In each episode, Gwen and Marc break down complex legal doctrines using real-world examples, timely analogies, and actual regulatory documents. To help things make sense for lawyers and non-lawyers alike.

Whether you're a law student trying to understand the Administrative Procedure Act, a business owner navigating regulatory compliance, or just a curious citizen wondering how the TSA decided on exactly 3.4 ounces, this podcast makes administrative law accessible, relevant, and even fascinating.
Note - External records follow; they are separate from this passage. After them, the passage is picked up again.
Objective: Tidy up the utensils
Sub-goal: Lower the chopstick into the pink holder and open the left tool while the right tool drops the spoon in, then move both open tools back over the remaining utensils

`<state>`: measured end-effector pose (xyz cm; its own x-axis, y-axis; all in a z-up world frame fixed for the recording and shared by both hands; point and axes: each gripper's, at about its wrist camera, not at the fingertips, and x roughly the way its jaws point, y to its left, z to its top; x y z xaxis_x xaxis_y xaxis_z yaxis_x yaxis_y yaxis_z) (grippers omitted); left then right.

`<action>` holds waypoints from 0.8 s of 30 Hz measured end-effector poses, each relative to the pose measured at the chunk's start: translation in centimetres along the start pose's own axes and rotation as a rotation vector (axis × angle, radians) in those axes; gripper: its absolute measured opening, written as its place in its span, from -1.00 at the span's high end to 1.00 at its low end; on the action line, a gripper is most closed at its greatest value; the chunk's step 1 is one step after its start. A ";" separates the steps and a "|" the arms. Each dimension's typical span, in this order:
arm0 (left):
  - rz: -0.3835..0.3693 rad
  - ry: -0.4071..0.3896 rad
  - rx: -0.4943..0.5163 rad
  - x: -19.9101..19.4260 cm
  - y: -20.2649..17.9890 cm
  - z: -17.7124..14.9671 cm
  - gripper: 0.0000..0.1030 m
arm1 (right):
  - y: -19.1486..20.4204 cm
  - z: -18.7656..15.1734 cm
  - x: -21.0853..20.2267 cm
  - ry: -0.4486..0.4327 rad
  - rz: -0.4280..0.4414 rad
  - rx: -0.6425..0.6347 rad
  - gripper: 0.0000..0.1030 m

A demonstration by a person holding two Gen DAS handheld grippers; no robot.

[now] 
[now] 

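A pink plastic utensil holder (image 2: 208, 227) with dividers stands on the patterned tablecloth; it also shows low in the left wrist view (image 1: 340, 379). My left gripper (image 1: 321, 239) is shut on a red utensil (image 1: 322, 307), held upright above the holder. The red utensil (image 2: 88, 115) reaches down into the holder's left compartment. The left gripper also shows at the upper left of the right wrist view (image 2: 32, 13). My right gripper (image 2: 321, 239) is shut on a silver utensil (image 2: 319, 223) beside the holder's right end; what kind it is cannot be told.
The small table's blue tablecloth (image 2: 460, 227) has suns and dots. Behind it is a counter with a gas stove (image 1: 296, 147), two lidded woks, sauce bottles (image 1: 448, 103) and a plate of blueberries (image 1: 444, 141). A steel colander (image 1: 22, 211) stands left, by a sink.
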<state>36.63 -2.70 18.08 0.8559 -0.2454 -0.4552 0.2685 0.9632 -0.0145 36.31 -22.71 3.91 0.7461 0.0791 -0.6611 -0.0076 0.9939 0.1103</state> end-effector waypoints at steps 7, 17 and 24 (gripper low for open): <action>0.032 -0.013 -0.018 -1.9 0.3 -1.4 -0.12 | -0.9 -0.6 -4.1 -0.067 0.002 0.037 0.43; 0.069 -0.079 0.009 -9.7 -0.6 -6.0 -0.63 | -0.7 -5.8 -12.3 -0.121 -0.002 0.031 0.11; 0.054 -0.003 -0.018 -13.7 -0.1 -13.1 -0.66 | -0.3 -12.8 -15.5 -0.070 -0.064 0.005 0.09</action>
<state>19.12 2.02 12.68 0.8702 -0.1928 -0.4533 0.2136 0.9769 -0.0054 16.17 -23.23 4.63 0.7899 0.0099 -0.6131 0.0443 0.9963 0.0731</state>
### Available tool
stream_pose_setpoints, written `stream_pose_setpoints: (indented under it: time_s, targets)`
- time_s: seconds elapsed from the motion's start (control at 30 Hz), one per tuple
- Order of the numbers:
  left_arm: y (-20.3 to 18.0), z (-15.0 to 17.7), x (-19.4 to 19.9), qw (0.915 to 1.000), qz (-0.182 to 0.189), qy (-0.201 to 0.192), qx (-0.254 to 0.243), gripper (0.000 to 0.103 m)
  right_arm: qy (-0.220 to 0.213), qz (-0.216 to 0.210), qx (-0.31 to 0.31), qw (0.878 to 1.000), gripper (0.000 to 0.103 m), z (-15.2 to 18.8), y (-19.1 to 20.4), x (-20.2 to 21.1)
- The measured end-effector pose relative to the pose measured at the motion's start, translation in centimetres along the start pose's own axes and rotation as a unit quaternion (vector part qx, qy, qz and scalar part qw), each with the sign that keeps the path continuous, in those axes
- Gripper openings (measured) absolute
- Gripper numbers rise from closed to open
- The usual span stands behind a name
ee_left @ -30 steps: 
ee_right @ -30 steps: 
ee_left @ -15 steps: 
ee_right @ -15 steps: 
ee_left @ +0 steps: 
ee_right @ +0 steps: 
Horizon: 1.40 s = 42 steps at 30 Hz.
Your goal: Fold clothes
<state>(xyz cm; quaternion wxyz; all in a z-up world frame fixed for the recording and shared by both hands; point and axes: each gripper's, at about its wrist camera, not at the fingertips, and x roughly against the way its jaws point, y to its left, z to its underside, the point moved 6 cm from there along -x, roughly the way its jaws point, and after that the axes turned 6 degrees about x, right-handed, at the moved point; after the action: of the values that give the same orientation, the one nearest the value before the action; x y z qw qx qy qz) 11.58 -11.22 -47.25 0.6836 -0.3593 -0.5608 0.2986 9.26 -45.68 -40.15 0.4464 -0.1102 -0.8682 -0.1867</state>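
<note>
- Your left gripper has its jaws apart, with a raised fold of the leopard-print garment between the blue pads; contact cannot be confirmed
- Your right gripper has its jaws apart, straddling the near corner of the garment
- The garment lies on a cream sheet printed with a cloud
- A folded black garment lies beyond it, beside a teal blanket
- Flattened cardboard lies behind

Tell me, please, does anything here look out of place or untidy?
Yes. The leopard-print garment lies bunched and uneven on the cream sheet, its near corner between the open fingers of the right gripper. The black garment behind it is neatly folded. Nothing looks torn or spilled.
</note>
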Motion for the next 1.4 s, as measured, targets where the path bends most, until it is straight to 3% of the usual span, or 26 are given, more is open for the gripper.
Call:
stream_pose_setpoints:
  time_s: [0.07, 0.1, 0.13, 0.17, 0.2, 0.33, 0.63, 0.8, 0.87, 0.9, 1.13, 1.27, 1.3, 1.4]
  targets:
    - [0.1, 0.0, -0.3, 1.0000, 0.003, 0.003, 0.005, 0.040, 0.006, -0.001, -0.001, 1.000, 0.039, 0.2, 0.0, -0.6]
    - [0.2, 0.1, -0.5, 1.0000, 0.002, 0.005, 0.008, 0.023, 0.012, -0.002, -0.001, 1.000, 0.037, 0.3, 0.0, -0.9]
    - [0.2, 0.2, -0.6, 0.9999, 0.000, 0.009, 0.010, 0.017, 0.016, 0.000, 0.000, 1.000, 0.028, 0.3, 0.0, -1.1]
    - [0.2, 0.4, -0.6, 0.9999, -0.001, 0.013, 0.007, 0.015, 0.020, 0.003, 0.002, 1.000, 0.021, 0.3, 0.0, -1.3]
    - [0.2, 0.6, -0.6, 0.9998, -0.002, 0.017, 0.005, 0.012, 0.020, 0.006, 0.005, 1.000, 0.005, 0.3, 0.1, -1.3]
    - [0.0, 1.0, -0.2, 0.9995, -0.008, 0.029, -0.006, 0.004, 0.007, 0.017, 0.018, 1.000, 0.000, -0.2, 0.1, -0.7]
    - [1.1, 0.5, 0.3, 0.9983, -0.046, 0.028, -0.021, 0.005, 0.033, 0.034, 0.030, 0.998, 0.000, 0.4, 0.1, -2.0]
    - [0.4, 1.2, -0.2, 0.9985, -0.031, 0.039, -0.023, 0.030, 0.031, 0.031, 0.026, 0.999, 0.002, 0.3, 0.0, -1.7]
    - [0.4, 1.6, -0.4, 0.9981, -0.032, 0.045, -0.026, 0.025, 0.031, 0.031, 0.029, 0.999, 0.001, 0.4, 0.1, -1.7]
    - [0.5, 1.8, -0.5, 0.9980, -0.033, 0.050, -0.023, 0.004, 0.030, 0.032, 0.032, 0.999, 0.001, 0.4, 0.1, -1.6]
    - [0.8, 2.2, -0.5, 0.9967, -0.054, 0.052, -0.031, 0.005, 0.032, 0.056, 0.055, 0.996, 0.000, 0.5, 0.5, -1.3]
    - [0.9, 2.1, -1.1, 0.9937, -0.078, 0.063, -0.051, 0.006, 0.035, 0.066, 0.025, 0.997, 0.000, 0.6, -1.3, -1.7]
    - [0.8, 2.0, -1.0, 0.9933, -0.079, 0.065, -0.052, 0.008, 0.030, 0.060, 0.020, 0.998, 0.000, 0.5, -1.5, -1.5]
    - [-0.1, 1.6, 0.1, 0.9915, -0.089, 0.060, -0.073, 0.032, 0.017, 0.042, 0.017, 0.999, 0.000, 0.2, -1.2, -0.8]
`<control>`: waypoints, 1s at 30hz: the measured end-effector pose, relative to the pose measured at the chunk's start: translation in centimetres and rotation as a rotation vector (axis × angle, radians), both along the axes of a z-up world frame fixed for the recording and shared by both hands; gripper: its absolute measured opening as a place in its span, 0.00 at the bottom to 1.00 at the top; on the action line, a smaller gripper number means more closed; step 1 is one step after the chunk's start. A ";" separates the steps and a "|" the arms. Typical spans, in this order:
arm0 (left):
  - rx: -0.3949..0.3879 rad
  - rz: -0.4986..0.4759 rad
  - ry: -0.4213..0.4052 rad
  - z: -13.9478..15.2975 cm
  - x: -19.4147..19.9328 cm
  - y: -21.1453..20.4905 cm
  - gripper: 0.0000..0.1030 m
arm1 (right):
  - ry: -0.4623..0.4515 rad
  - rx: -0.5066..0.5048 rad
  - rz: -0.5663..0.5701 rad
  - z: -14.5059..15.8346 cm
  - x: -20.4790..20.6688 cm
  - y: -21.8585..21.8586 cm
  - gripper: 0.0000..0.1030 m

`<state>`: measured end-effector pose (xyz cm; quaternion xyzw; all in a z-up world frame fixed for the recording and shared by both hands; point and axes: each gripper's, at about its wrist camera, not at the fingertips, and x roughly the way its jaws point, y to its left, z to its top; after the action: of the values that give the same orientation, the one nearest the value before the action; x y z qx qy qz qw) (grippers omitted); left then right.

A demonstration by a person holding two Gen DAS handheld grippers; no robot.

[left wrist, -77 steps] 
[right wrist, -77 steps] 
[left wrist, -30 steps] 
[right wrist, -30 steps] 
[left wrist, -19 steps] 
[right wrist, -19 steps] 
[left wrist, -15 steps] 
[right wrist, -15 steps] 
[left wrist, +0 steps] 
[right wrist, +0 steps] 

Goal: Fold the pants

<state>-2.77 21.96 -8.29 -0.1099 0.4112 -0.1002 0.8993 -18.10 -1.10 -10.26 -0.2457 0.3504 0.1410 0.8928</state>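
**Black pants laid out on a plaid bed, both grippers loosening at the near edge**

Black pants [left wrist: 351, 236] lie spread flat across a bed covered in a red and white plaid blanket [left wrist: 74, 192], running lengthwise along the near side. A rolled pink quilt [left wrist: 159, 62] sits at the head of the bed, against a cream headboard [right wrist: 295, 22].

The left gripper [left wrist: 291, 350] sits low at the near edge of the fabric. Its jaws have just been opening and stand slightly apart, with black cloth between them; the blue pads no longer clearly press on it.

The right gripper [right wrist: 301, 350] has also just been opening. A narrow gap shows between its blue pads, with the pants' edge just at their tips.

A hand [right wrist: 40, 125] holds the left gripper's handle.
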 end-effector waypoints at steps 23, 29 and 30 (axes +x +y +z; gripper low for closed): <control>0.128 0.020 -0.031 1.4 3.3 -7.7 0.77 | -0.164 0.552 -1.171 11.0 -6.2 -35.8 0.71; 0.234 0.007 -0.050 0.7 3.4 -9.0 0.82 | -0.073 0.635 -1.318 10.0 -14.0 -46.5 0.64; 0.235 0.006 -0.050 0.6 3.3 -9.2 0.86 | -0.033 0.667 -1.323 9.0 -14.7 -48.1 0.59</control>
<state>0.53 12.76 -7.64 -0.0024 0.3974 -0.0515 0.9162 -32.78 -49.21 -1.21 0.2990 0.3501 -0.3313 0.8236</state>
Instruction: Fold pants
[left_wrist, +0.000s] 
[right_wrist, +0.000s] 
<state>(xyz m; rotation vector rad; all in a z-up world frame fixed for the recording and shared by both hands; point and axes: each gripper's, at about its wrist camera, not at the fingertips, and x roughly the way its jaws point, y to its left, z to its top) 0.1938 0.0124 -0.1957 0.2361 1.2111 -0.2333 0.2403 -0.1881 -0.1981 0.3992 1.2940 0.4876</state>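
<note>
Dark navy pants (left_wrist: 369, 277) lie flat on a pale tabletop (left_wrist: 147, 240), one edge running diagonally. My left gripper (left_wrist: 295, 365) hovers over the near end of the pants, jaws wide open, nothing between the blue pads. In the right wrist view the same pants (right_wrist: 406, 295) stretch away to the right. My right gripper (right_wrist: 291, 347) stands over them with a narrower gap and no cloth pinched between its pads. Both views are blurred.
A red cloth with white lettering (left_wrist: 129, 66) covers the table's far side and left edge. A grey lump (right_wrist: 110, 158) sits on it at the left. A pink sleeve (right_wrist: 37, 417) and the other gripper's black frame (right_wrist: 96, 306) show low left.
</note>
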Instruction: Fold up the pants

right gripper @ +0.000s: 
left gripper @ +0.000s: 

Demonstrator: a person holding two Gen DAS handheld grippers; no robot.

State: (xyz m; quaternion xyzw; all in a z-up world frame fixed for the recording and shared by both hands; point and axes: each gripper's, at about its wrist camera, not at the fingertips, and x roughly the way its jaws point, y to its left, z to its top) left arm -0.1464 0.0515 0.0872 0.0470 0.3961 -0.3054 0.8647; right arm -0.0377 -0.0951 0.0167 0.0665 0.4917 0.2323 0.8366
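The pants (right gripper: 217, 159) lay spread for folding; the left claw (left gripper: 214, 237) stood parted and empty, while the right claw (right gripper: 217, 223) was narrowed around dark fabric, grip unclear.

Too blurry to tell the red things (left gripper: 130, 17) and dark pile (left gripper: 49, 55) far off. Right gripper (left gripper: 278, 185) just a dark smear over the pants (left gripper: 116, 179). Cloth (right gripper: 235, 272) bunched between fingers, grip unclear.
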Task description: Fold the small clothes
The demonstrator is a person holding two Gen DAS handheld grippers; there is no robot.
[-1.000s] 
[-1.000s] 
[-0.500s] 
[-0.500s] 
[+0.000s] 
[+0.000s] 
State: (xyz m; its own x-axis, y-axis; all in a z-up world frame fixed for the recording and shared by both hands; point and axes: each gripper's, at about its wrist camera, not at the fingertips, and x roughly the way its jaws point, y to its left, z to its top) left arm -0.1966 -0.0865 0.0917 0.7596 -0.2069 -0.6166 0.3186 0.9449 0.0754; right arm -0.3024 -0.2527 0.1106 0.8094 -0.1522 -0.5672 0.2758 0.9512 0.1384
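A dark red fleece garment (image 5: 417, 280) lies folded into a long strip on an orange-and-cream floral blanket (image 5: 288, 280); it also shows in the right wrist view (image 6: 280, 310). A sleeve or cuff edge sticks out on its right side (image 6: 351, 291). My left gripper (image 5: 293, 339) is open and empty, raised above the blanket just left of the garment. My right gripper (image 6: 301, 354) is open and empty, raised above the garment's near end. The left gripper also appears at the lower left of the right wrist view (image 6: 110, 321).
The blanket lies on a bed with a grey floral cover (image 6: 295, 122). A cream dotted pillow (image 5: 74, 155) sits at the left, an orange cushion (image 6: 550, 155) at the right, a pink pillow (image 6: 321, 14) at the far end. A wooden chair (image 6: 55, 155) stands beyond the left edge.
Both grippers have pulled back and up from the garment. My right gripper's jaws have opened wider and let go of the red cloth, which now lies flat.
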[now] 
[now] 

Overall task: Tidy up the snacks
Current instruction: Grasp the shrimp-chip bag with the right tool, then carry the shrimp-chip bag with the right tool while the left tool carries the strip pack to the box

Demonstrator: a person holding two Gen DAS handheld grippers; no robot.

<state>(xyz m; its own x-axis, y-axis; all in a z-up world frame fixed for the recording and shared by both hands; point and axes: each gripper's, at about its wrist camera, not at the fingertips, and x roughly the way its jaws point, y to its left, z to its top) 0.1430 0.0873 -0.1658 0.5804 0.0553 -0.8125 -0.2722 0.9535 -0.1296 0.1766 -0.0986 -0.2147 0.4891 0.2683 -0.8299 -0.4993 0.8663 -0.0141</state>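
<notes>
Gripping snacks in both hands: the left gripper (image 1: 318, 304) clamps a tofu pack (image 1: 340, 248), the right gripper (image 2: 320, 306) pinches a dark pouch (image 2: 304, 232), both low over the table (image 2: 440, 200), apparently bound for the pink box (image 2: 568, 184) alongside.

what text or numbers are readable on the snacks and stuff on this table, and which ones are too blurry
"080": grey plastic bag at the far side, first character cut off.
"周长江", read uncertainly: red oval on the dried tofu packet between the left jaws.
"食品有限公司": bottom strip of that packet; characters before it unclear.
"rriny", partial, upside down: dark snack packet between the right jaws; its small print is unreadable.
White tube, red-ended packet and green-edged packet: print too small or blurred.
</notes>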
From the nondelegation doctrine to rulemaking procedures, from the major questions doctrine to modern debates about agency power, Administrative Remedies gives you the background knowledge you need to understand the way the federal government actually gets things done.

New episodes weekly.

Gwendolyn Savitz and Marc Roark
Politique Sciences politiques
Épisodes
  • The Notice and Comment Rulemaking Process
    Nov 18 2025

    After learning why agencies need power, Gwen and Marc now explain how they use it. This episode breaks down the Administrative Procedure Act’s notice-and-comment process — the backbone of modern rulemaking — through the Department of Transportation’s debate over emotional-support animals on planes. This episode follows the DOT’s 2020 service-animal rule to show how notice-and-comment rulemaking actually works.

    Listeners see every stage: publishing a proposal in the Federal Register, inviting and reviewing thousands of comments (including a mass-comment campaign for miniature horses), and crafting a final rule with a detailed preamble explaining the agency’s reasoning. The hosts show why public comments must be substantive, not just popular, and how agencies balance accessibility, safety, and consistency with laws like the ADA.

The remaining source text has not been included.